Anderson Obiagwu takes African music and entertainment to new levels
Anderson Obiagwu. Photo via Instagram

Davido, Wizkid, Burna Boy. These are just a few notable African artists whose songs have successfully crossed into the U.S mainstream music industry. When you visit Houston’s Black nightclubs and lounges, listen to the radio, or go on TikTok to see your favorite dance challenges, most likely you will hear trending African music. 

This is a dream come true for the CEO of Big A Entertainment and Founder of AFRIMMA Awards (African Muzik Magazine Awards), Anderson Obiagwu. For more than 20 years, “Big A”, as many in the entertainment industry call him, has cemented himself to be one of the most respected and reputable figures in African diaspora entertainment. If you’ve heard of a popular African artist performing in Texas, there is a high possibility that Obiagwu is responsible for that vision becoming a reality. 

Nigerian Artists Davido (left) and Anderson Obiagwu at Ebony

Obiagwu, a native of Nigeria, left his homeland to move to Dallas with the intention of creating a company that focuses on solving the lack of quality show production, professionalism, talent development and management structures that kept the African music industry from being a major contender on the international stage. 

He was able to tap into the industry at a time when it wasn’t popular to associate with the African entertainment industry.
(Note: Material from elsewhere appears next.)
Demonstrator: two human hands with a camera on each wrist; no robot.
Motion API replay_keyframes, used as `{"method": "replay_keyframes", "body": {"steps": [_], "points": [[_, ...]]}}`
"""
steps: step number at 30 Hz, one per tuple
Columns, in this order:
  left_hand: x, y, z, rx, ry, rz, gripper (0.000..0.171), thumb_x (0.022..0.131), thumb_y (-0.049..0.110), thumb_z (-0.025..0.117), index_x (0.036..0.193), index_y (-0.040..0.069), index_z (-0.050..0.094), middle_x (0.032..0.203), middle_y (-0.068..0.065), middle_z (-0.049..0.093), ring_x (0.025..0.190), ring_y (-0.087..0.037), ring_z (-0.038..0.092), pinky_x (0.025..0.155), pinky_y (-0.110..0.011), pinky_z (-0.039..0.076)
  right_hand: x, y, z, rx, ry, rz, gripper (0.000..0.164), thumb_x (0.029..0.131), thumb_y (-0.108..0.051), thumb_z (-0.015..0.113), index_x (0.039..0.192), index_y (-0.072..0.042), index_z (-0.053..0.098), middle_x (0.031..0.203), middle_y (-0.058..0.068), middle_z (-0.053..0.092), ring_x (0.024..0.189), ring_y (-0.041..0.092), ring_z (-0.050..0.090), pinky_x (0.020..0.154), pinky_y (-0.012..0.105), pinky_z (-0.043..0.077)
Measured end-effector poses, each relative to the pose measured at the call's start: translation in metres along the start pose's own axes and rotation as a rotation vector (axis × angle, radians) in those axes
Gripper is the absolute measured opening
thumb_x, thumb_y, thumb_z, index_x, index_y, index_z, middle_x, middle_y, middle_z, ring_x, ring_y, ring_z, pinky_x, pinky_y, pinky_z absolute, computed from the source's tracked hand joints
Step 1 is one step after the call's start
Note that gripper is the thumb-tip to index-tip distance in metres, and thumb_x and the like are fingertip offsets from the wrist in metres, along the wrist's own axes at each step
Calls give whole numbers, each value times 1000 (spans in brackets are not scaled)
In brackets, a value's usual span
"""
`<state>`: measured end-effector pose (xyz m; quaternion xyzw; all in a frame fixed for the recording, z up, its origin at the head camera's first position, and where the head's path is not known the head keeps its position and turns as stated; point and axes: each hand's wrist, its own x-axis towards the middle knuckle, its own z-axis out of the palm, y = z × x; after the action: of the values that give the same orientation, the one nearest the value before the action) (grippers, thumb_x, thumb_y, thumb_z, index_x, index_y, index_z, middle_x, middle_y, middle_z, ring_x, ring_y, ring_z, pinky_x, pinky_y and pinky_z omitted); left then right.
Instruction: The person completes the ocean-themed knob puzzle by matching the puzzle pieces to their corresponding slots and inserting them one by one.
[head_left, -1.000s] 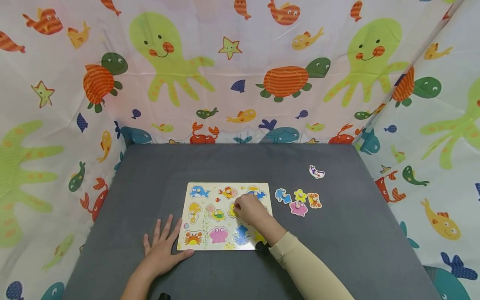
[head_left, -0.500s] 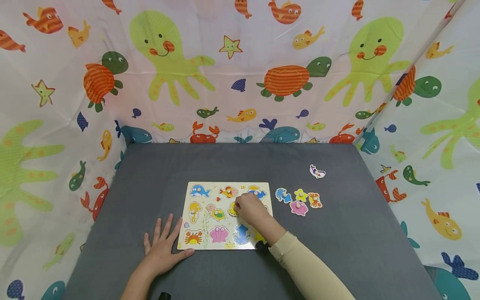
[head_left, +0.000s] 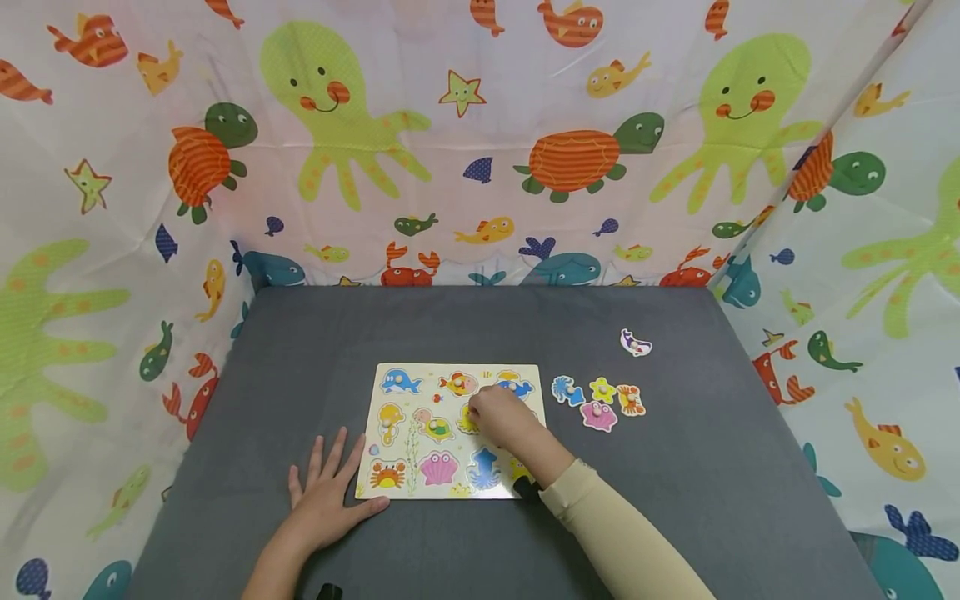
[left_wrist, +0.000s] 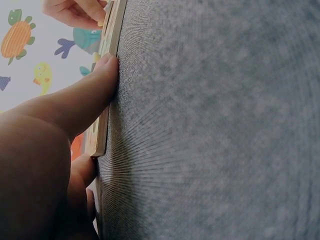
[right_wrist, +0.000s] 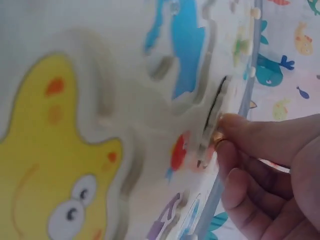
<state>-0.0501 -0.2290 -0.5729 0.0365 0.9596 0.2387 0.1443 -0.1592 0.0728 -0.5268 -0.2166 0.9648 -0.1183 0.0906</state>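
Note:
A wooden peg puzzle board [head_left: 429,373] with sea animal shapes lies on the grey table. My right hand [head_left: 510,423] pinches the small knob of a yellow puzzle piece [head_left: 467,419] at the right of its middle row. In the right wrist view that piece [right_wrist: 214,125] appears nearly edge-on at the board, with a dark gap along one side; my hand hides much of it from above. My left hand [head_left: 322,508] lies with fingers spread at the board's near left corner. Its thumb [left_wrist: 102,75] touches the near edge, the other fingers the left side.
Right of the board lie a blue squid piece [head_left: 567,391], a yellow star piece [head_left: 602,389], an orange crab piece [head_left: 631,400] and a pink shell piece [head_left: 598,416]. A purple-and-white piece [head_left: 635,342] lies farther back. Printed cloth [head_left: 495,83] walls the table's back and sides.

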Motion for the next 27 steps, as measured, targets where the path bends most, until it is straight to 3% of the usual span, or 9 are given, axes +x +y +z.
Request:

Several top Nigerian artists and entertainers have considered themselves proud beneficiaries of his platform. The Big A Entertainment brand has produced a long list of U.S nationwide tours and shows that have expanded its reach to the African diaspora in Canada and Europe, and he doesn’t plan on stopping yet. 

Music isn’t the only thing keeping this Nigerian-born entrepreneur and philanthropist, husband, and father of three busy. He is an author, the founder of African Muzik Magazine, and the owner of Aso Rock Restaurant & Lounge located in Dallas, and Ebony Food & Music Restaurant located in Houston. 
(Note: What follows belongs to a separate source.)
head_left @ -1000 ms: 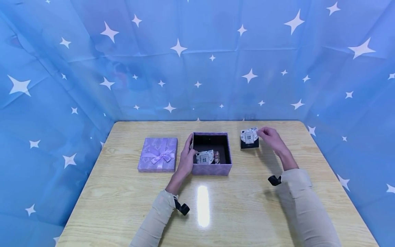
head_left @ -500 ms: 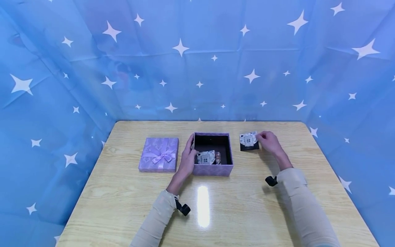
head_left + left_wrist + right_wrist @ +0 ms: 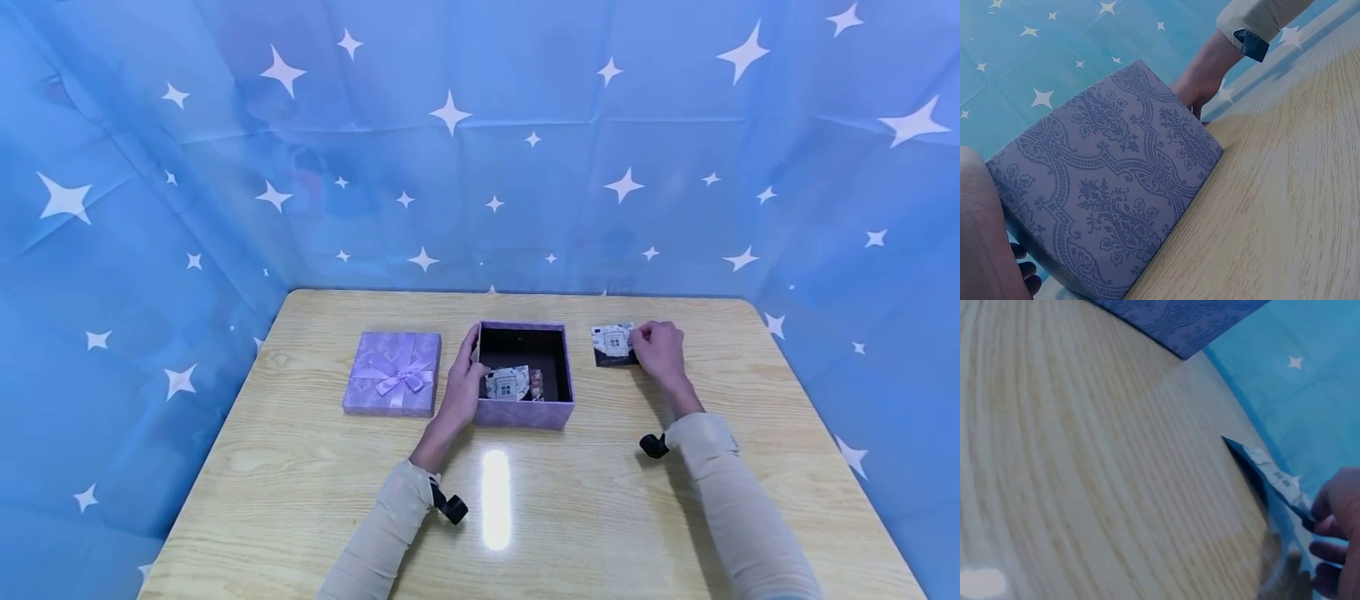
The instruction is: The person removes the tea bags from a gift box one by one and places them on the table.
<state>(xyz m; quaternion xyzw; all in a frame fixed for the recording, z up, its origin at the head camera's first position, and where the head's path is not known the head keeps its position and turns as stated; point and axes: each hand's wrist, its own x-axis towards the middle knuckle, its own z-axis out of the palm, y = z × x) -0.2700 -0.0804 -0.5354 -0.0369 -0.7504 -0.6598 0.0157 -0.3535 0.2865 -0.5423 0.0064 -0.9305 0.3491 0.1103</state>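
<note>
A purple patterned gift box [image 3: 525,414] with a dark inside stands on the table. My left hand [image 3: 461,385] grips its left wall, the thumb over the rim and the fingers along the outside. Inside, near the front wall, lie a black-and-white sachet [image 3: 507,383] and a small clear packet with brownish contents [image 3: 536,385]. To the right of the box, my right hand [image 3: 660,350] pinches the right edge of another black-and-white sachet [image 3: 615,343]. In the right wrist view this sachet [image 3: 1272,478] tilts, its near corner close to the tabletop.
The purple lid [image 3: 393,375] with a ribbon bow sits left of the box, beside my left hand. Everything stands on a light wooden table [image 3: 570,500] with a blue star-patterned cloth [image 3: 495,167] hanging behind and at the sides.
My right hand has come slightly lower and nearer, and the sachet in it has tipped down flatter towards the table. The left hand stays on the box; the head view has shifted a little.
</note>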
Obiagwu shares with the Defender his journey to creating thriving businesses in entertainment and nightlife, and the impact that African entertainment has had on the city and the world. 

Who is the man behind Big A Entertainment? How has your upbringing shaped who you are today?

I was born and raised in Nigeria and came to the U.S. by the age of 25. I grew up in an environment full of industrious and hardworking people. You had to be tough and fend for yourself. I came to the U.S. in pursuit of a medical career, but I soon realized that it wasn’t my calling. I was a therapist for 12 years at the time. I’ve always wanted to be the person that created a niche for myself. I love challenges. I like to dream and find a way to make it a reality. 

What moment in time influenced your decision to carve a niche for yourself in the African music entertainment industry? 

When I came to America in 1998 and moved to Dallas. Afrobeats wasn’t really popular. Every year I would travel back to Nigeria to visit my family during Christmas, I would observe what kind of music was playing in the area. It was always a great experience going to the clubs and lounges to hear what’s trending. When I returned to the U.S, I told myself that it wouldn’t be a bad idea to invest in African music and bring African artists to the U.S. And since Texas already has a large Nigerian population, I wanted to launch a business.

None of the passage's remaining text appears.